Dataset section =>

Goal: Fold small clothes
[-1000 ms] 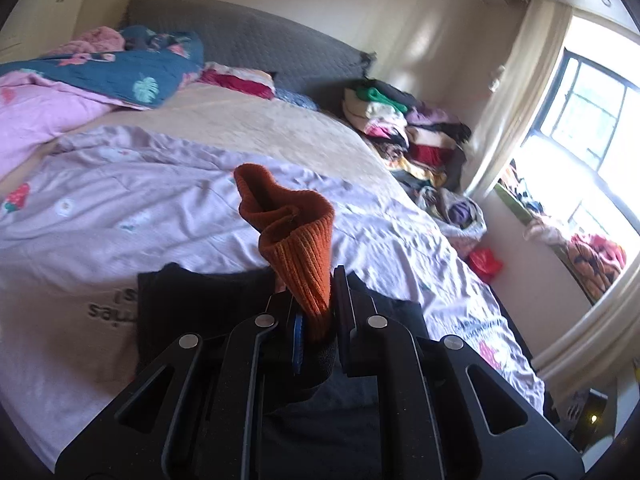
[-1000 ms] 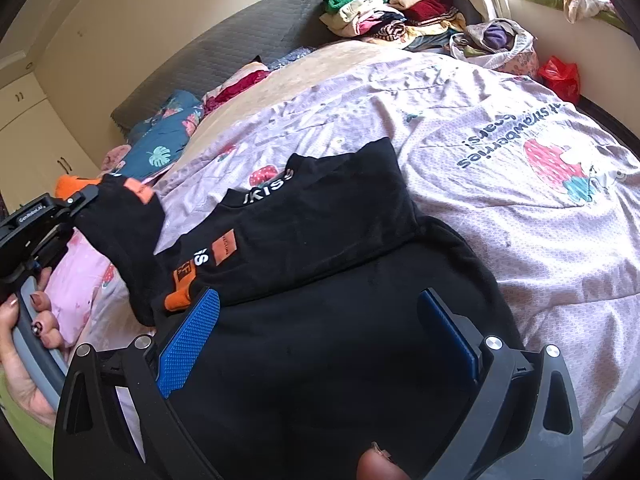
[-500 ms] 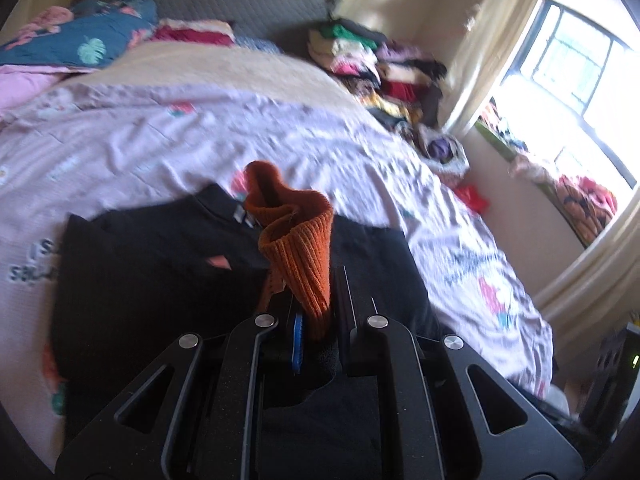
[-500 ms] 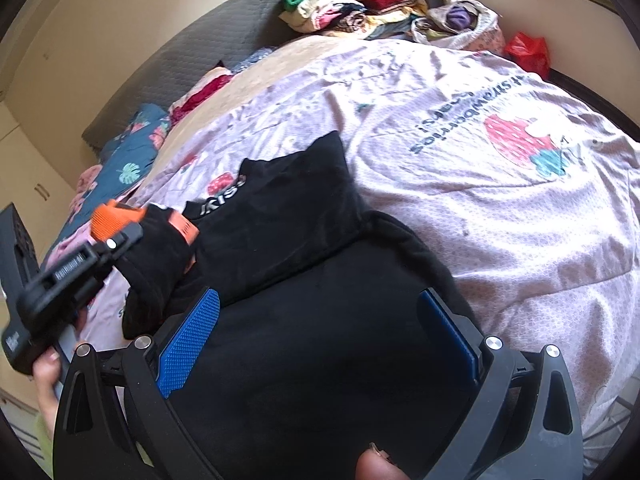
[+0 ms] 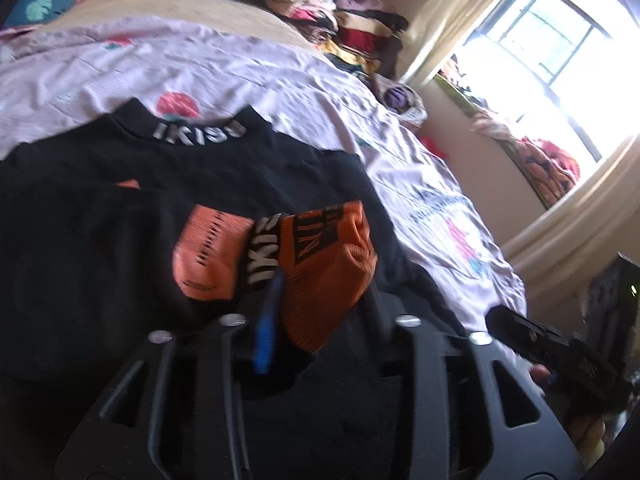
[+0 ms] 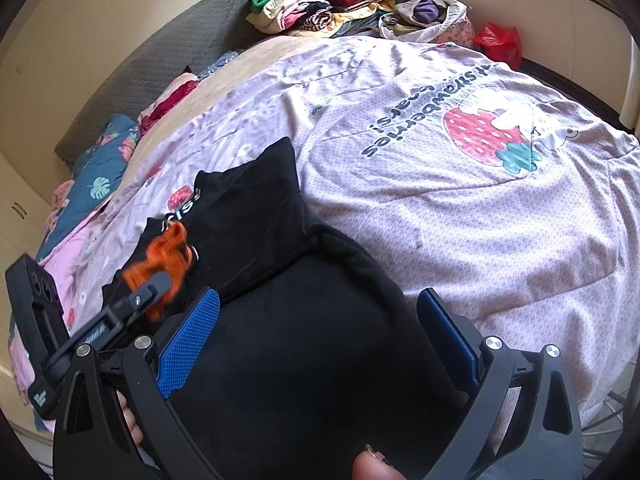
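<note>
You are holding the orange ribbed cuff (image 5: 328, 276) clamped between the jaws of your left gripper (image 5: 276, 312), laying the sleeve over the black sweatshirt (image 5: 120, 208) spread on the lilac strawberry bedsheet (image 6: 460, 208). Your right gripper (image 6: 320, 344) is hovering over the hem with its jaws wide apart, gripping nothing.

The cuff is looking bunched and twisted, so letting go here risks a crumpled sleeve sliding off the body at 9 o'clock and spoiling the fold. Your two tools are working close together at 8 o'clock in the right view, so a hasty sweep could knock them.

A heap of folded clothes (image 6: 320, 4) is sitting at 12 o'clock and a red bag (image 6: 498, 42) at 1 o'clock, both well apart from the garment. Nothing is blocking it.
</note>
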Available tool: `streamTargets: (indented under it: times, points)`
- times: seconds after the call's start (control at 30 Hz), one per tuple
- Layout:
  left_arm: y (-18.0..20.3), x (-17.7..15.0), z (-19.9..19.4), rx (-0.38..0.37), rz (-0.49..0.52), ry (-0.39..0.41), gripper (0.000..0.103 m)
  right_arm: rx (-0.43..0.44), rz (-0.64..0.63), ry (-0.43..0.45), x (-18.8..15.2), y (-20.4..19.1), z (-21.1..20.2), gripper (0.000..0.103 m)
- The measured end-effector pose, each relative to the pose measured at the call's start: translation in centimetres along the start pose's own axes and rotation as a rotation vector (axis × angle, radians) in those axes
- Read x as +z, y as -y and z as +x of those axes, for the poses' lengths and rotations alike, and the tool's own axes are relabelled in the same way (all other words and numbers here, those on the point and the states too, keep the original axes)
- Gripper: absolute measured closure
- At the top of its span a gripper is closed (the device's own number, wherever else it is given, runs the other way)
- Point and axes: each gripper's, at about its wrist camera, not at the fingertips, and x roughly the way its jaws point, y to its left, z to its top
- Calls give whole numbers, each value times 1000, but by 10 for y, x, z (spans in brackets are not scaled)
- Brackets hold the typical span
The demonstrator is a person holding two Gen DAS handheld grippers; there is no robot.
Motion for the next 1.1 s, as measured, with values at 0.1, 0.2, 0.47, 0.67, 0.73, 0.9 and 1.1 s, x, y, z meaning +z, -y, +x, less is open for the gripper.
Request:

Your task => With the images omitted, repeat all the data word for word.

Completed exercise =>
Goal: Fold small clothes
[-1000 ms] 
[-1000 ms] 
[-500 ms] 
[-500 ms] 
[+0 ms] 
[+0 ms] 
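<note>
You are holding the orange ribbed cuff (image 5: 328, 276) clamped between the jaws of your left gripper (image 5: 276, 312), laying the sleeve over the black sweatshirt (image 5: 120, 208) spread on the lilac strawberry bedsheet (image 6: 460, 208). Your right gripper (image 6: 320, 344) is hovering over the hem with its jaws wide apart, gripping nothing.

The cuff is looking bunched and twisted, so letting go here risks a crumpled sleeve sliding off the body at 9 o'clock and spoiling the fold. Your two tools are working close together at 8 o'clock in the right view, so a hasty sweep could knock them.

A heap of folded clothes (image 6: 320, 4) is sitting at 12 o'clock and a red bag (image 6: 498, 42) at 1 o'clock, both well apart from the garment. Nothing is blocking it.
</note>
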Available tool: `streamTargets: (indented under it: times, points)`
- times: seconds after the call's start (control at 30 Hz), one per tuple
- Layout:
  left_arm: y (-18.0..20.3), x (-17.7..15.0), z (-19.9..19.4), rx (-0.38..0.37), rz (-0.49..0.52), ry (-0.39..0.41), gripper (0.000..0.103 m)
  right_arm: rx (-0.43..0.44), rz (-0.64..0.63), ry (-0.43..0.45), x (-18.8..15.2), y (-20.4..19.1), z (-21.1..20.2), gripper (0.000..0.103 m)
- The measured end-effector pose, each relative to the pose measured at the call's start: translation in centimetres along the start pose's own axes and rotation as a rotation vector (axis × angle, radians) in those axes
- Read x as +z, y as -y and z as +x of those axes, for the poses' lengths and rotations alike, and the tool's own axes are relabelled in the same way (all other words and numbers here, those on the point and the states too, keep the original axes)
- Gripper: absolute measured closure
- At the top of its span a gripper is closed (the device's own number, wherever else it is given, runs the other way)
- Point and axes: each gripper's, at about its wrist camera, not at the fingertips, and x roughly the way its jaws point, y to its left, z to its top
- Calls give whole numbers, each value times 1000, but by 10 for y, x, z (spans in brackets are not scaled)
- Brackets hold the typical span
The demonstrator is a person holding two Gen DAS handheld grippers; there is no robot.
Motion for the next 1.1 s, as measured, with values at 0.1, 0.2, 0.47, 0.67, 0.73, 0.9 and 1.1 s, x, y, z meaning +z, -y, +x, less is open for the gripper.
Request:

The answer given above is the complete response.